▶ _WHAT TO PRODUCE_
Copy every entry below, exactly and in full.
......
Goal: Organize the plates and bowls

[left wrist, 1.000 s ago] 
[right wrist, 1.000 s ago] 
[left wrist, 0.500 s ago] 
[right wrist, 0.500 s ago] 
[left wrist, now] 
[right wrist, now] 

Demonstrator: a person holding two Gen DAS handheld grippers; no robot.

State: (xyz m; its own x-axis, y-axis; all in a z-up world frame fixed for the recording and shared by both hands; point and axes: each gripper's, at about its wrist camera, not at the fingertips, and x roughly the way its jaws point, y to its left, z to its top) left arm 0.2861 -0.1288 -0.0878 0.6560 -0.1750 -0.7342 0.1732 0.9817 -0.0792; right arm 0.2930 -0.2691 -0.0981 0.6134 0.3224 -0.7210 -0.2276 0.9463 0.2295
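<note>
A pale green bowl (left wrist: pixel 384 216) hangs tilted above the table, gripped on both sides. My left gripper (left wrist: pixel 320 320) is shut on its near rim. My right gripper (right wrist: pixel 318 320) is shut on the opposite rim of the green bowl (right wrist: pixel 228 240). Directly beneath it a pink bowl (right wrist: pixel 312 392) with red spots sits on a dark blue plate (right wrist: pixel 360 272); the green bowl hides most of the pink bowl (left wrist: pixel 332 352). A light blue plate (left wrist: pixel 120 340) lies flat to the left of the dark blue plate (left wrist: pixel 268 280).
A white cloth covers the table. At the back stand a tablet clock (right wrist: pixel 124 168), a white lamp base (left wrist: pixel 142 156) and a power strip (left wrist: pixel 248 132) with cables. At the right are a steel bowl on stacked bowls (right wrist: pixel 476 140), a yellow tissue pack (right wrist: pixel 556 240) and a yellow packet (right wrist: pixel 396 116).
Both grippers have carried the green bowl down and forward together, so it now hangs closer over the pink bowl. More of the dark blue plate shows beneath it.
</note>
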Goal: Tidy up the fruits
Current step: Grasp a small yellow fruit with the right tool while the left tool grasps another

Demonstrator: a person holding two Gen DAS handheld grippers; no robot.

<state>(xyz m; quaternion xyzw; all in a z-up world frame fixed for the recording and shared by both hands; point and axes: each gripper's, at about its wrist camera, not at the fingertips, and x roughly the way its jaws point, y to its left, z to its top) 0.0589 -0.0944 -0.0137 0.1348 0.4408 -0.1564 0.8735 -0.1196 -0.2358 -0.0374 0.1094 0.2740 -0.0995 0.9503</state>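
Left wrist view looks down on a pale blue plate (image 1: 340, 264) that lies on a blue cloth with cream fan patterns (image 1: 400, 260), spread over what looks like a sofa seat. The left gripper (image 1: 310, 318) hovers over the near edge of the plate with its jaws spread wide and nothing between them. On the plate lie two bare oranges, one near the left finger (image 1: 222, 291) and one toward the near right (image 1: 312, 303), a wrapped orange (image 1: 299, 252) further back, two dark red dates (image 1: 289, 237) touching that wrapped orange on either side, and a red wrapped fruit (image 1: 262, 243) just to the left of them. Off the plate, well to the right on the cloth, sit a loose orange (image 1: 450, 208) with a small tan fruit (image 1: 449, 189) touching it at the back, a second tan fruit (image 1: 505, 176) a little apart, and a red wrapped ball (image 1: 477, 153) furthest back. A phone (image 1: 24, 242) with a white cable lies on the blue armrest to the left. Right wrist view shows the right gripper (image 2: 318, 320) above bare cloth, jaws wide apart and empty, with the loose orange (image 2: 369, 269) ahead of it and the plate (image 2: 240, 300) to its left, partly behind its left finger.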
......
▶ _RESULT OF THIS EXERCISE_
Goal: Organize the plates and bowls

[left wrist, 1.000 s ago] 
[right wrist, 1.000 s ago] 
[left wrist, 0.500 s ago] 
[right wrist, 0.500 s ago] 
[left wrist, now] 
[right wrist, now] 

Demonstrator: a person holding two Gen DAS handheld grippers; no robot.

State: (xyz m; its own x-axis, y-axis; all in a z-up world frame fixed for the recording and shared by both hands; point and axes: each gripper's, at about its wrist camera, not at the fingertips, and x roughly the way its jaws point, y to its left, z to its top) left arm 0.2861 -0.1288 -0.0878 0.6560 -0.1750 -0.7342 0.1732 0.9817 -0.0792; right arm 0.2930 -0.2691 -0.0981 0.6134 0.3224 -0.7210 -0.2276 0.9463 0.2295
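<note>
A pale green bowl (left wrist: pixel 384 216) hangs tilted above the table, gripped on both sides. My left gripper (left wrist: pixel 320 320) is shut on its near rim. My right gripper (right wrist: pixel 318 320) is shut on the opposite rim of the green bowl (right wrist: pixel 228 240). Directly beneath it a pink bowl (right wrist: pixel 312 392) with red spots sits on a dark blue plate (right wrist: pixel 360 272); the green bowl hides most of the pink bowl (left wrist: pixel 332 352). A light blue plate (left wrist: pixel 120 340) lies flat to the left of the dark blue plate (left wrist: pixel 268 280).
A white cloth covers the table. At the back stand a tablet clock (right wrist: pixel 124 168), a white lamp base (left wrist: pixel 142 156) and a power strip (left wrist: pixel 248 132) with cables. At the right are a steel bowl on stacked bowls (right wrist: pixel 476 140), a yellow tissue pack (right wrist: pixel 556 240) and a yellow packet (right wrist: pixel 396 116).
Both grippers have carried the green bowl down and forward together, so it now hangs closer over the pink bowl. More of the dark blue plate shows beneath it.
</note>
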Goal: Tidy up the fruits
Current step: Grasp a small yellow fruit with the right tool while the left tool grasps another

Demonstrator: a person holding two Gen DAS handheld grippers; no robot.

<state>(xyz m; quaternion xyzw; all in a z-up world frame fixed for the recording and shared by both hands; point and axes: each gripper's, at about its wrist camera, not at the fingertips, and x roughly the way its jaws point, y to its left, z to its top) 0.0589 -0.0944 -0.0137 0.1348 0.4408 -0.1564 0.8735 -0.1196 -0.2358 -0.0374 0.1094 0.2740 -0.0995 0.9503</state>
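Left wrist view looks down on a pale blue plate (image 1: 340, 264) that lies on a blue cloth with cream fan patterns (image 1: 400, 260), spread over what looks like a sofa seat. The left gripper (image 1: 310, 318) hovers over the near edge of the plate with its jaws spread wide and nothing between them. On the plate lie two bare oranges, one near the left finger (image 1: 222, 291) and one toward the near right (image 1: 312, 303), a wrapped orange (image 1: 299, 252) further back, two dark red dates (image 1: 289, 237) touching that wrapped orange on either side, and a red wrapped fruit (image 1: 262, 243) just to the left of them. Off the plate, well to the right on the cloth, sit a loose orange (image 1: 450, 208) with a small tan fruit (image 1: 449, 189) touching it at the back, a second tan fruit (image 1: 505, 176) a little apart, and a red wrapped ball (image 1: 477, 153) furthest back. A phone (image 1: 24, 242) with a white cable lies on the blue armrest to the left. Right wrist view shows the right gripper (image 2: 318, 320) above bare cloth, jaws wide apart and empty, with the loose orange (image 2: 369, 269) ahead of it and the plate (image 2: 240, 300) to its left, partly behind its left finger.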

Nothing further remains in the output.